**Your instructions**
Take the data below and repeat it exactly.

**Information supplied**

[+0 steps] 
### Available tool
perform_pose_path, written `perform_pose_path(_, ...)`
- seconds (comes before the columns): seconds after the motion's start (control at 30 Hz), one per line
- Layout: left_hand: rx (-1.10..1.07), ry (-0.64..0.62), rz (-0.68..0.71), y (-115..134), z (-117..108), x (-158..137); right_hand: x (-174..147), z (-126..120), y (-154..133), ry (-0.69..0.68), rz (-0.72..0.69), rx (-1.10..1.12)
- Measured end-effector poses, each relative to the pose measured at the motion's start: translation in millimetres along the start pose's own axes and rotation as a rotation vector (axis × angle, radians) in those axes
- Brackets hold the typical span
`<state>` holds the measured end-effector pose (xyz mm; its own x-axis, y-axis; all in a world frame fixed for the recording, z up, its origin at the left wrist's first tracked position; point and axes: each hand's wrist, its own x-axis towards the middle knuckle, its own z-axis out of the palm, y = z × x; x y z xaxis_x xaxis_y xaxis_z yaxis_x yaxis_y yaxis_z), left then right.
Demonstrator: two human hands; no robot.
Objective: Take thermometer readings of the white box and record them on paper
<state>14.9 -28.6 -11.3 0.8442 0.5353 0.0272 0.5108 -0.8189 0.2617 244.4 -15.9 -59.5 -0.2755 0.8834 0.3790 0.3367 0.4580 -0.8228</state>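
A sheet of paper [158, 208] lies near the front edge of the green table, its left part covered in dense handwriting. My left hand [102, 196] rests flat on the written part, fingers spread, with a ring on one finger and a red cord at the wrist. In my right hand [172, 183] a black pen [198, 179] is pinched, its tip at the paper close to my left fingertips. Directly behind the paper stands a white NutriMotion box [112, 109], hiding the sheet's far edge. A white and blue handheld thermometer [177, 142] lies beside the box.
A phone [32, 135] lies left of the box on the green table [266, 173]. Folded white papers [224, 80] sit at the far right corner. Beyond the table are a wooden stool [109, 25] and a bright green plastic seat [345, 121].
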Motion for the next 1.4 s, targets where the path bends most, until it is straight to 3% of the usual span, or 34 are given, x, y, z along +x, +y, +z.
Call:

**Task result**
[+0 steps] 
### Available tool
perform_pose_path, written `perform_pose_path(_, ...)`
- seconds (comes before the columns): seconds after the motion's start (control at 30 Hz), one per line
- Layout: left_hand: rx (-1.10..1.07), ry (-0.64..0.62), rz (-0.68..0.71), y (-115..134), z (-117..108), x (-158..137); right_hand: x (-174..147), z (-126..120), y (-154..133), ry (-0.69..0.68), rz (-0.72..0.69), rx (-1.10..1.12)
- Measured end-effector poses, each relative to the pose measured at the motion's start: translation in millimetres along the start pose's own axes and rotation as a rotation vector (axis × angle, radians) in those axes
- Brackets hold the typical span
`<state>` holds the measured end-effector pose (xyz mm; its own x-axis, y-axis; all in a world frame fixed for the recording, z up, its origin at the left wrist's first tracked position; point and axes: each hand's wrist, its own x-axis towards the middle knuckle, its own z-axis out of the palm, y = z × x; x y z xaxis_x xaxis_y xaxis_z yaxis_x yaxis_y yaxis_z), left then right.
Demonstrator: two human hands; no robot.
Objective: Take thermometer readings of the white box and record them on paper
<state>14.9 -28.6 -11.3 0.8442 0.5353 0.0272 0.5108 -0.8189 0.2617 244.4 -15.9 -59.5 -0.2755 0.8834 0.3790 0.3367 0.4580 -0.8228</state>
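A sheet of paper [158, 208] lies near the front edge of the green table, its left part covered in dense handwriting. My left hand [102, 196] rests flat on the written part, fingers spread, with a ring on one finger and a red cord at the wrist. In my right hand [172, 183] a black pen [198, 179] is pinched, its tip at the paper close to my left fingertips. Directly behind the paper stands a white NutriMotion box [112, 109], hiding the sheet's far edge. A white and blue handheld thermometer [177, 142] lies beside the box.
A phone [32, 135] lies left of the box on the green table [266, 173]. Folded white papers [224, 80] sit at the far right corner. Beyond the table are a wooden stool [109, 25] and a bright green plastic seat [345, 121].
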Motion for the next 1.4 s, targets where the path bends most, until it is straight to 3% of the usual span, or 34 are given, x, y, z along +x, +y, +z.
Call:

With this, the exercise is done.